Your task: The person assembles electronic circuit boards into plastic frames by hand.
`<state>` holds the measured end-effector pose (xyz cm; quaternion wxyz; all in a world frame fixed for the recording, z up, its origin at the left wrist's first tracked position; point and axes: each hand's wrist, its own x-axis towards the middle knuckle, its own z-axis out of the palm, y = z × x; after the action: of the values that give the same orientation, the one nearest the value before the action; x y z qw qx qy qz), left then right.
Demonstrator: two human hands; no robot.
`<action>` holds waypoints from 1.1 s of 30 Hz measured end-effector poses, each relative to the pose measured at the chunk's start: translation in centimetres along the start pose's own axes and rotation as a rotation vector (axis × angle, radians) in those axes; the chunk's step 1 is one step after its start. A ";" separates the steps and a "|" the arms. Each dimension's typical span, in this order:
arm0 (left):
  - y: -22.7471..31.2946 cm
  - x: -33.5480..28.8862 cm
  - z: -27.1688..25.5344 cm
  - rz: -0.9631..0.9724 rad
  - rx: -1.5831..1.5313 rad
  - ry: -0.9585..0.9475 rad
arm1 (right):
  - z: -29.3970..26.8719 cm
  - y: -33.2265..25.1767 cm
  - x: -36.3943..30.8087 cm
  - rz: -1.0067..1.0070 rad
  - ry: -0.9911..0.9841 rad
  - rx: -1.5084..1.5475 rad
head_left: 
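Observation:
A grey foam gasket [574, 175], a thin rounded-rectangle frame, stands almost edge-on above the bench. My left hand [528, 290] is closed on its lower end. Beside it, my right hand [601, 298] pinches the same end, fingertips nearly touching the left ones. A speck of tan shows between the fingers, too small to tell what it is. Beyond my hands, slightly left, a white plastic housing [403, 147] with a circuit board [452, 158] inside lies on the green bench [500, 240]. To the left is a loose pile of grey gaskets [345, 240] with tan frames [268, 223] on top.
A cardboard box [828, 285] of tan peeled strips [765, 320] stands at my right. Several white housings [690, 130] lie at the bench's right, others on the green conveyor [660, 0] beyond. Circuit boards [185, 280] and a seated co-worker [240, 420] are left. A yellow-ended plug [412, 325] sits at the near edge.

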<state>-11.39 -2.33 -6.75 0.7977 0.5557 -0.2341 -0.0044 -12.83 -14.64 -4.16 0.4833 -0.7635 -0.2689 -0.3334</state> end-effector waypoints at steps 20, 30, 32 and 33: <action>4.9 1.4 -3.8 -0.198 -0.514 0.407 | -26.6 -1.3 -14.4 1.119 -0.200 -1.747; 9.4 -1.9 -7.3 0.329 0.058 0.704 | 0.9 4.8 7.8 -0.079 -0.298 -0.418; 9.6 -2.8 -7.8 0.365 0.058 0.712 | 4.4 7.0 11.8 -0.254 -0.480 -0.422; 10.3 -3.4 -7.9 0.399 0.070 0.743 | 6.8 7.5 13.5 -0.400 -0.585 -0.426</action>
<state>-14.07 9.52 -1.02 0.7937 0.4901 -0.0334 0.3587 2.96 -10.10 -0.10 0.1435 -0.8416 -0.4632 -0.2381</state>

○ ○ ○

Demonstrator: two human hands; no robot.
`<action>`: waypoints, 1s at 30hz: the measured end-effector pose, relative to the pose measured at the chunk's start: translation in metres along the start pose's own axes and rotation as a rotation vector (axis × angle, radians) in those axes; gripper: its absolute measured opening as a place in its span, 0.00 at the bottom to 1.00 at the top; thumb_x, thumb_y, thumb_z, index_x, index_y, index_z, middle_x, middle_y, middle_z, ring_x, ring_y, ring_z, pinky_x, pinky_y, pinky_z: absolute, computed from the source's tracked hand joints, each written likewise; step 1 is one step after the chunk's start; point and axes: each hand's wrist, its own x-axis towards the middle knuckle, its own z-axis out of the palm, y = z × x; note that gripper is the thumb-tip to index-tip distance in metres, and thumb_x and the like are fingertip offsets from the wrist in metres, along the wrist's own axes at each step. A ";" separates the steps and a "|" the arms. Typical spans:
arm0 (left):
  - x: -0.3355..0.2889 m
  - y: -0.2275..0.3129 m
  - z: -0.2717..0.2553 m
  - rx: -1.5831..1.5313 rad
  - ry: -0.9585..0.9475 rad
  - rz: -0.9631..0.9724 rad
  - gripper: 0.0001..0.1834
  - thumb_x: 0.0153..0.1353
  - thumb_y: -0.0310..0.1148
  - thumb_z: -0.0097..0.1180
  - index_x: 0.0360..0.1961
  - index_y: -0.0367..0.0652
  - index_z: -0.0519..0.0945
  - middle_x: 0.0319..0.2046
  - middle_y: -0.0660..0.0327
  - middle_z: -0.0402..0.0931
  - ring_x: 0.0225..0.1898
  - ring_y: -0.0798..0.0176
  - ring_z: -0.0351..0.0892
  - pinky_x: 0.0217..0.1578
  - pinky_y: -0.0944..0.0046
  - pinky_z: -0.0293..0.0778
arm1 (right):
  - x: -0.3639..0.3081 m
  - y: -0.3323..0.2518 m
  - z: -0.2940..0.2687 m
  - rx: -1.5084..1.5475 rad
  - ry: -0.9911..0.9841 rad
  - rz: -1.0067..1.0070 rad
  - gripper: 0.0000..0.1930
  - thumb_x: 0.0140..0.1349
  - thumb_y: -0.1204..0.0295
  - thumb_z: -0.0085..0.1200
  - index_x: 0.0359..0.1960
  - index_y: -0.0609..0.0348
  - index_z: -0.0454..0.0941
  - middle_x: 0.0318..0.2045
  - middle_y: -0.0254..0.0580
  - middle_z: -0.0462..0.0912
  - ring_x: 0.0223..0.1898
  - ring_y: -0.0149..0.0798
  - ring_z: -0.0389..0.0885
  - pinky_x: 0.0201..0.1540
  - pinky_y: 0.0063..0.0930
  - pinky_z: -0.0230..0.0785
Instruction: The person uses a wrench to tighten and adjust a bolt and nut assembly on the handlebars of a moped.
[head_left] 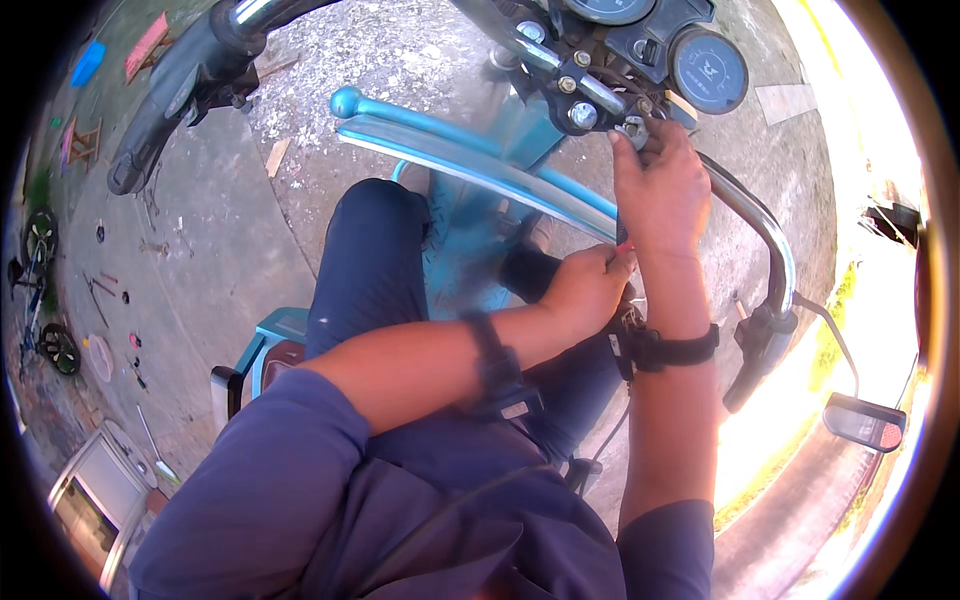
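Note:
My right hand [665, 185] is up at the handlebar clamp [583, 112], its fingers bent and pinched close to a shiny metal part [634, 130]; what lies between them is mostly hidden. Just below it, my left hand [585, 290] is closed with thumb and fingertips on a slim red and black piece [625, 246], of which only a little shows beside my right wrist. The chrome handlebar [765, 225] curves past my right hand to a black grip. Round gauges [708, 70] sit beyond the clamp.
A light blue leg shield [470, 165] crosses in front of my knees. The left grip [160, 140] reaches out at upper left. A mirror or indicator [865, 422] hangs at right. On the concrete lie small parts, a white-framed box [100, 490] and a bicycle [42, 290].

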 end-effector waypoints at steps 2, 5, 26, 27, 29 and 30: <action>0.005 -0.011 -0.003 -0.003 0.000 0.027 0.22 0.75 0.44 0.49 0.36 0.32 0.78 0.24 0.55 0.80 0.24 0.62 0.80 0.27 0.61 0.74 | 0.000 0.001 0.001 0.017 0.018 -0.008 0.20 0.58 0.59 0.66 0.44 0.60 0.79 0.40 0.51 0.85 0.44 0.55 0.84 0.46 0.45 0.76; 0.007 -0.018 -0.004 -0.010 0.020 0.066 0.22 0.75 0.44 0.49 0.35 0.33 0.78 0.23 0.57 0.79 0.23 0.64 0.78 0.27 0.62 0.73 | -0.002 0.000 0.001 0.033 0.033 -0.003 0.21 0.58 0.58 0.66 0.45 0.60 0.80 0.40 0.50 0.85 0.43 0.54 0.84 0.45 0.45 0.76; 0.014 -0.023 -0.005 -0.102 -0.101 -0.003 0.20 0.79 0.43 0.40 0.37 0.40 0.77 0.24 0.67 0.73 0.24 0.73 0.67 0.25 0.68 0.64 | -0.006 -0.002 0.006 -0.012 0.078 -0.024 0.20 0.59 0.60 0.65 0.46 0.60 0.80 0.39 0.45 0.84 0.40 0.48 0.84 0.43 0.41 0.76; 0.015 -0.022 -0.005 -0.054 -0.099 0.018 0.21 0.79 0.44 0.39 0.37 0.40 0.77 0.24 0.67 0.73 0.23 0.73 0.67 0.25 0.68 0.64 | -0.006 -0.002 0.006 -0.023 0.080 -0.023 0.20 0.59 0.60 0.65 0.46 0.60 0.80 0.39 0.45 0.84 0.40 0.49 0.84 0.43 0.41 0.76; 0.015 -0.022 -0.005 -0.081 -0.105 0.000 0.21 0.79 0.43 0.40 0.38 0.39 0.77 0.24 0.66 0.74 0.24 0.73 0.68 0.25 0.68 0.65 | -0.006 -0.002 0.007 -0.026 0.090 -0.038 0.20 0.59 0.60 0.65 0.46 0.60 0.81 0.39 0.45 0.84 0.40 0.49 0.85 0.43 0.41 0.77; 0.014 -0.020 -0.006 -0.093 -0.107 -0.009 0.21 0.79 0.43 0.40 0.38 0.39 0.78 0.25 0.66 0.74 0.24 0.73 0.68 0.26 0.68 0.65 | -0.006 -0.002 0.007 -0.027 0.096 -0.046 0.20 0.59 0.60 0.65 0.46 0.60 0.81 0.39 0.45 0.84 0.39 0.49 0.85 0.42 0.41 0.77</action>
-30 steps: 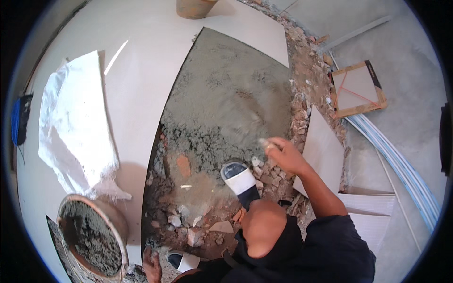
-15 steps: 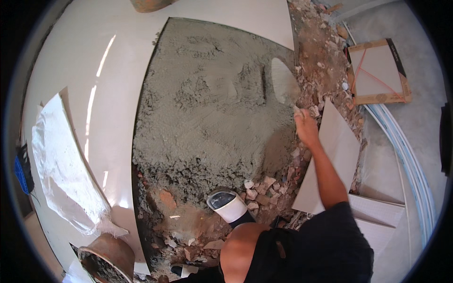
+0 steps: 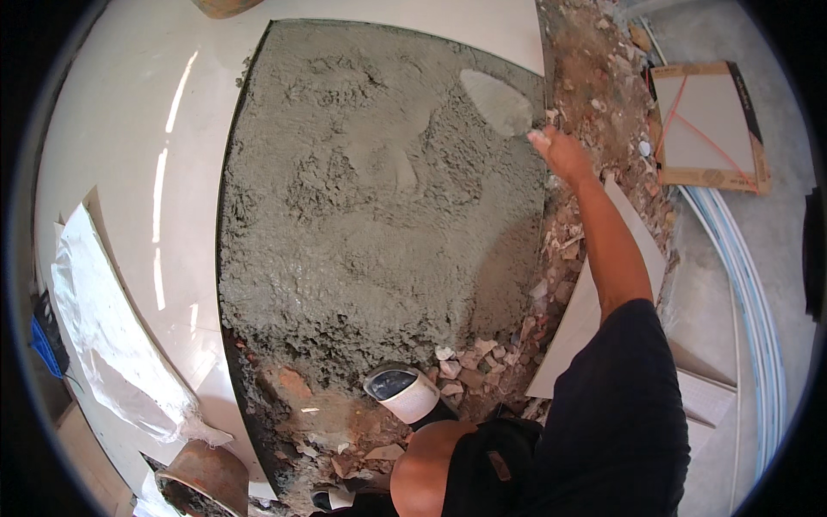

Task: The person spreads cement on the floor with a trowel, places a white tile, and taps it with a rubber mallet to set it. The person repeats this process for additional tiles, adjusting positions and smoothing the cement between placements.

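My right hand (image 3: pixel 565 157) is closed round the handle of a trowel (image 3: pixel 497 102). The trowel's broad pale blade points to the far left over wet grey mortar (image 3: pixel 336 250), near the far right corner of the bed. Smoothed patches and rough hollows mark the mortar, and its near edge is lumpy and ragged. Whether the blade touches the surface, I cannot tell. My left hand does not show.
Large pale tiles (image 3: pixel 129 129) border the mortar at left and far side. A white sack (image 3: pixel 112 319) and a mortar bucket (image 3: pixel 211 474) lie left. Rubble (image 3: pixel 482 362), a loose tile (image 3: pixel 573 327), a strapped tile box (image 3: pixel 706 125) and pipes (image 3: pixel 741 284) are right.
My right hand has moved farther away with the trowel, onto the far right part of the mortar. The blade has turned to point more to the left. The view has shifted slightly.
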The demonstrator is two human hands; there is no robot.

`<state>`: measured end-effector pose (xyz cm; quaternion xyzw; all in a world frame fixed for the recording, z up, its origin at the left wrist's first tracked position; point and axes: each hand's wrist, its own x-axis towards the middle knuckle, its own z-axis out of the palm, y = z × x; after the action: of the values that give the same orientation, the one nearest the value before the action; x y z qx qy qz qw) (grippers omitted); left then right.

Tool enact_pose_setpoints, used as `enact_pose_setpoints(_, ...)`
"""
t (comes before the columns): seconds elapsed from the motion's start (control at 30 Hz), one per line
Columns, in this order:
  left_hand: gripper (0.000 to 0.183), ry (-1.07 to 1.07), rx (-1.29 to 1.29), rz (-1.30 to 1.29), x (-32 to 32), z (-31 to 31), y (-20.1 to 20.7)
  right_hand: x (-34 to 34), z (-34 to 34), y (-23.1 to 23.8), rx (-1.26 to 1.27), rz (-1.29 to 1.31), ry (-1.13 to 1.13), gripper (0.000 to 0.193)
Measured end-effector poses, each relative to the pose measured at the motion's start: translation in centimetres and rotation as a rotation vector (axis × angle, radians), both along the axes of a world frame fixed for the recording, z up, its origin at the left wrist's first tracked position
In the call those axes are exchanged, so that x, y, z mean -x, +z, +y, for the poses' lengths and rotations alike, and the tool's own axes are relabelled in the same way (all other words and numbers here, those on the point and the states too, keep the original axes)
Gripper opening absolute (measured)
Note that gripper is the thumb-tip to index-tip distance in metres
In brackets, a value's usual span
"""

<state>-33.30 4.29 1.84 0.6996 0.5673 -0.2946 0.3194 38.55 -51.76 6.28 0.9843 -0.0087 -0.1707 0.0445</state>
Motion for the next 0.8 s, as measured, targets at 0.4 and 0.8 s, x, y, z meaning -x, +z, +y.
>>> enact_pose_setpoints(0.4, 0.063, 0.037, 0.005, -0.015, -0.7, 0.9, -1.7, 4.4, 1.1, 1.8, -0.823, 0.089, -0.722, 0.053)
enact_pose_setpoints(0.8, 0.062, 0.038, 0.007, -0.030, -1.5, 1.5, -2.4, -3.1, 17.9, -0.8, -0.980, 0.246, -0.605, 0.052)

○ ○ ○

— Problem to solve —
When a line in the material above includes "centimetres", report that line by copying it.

— Reply to the task —
`<action>` holds waypoints from 1.1 s of 30 Hz measured end-effector poses, each relative to the pose measured at the chunk's start: translation in centimetres along the start pose's own axes and rotation as a rotation vector (axis × angle, radians) in those axes; the chunk's step 1 is one step after its start. A ";" separates the steps and a "|" the arms. Each dimension's typical span, in this order:
Measured end-effector poses, each relative to the pose measured at the motion's start: translation in centimetres and rotation as a rotation vector (axis × angle, radians), both along the axes of a world frame fixed for the recording, z up, its origin at the left wrist's first tracked position

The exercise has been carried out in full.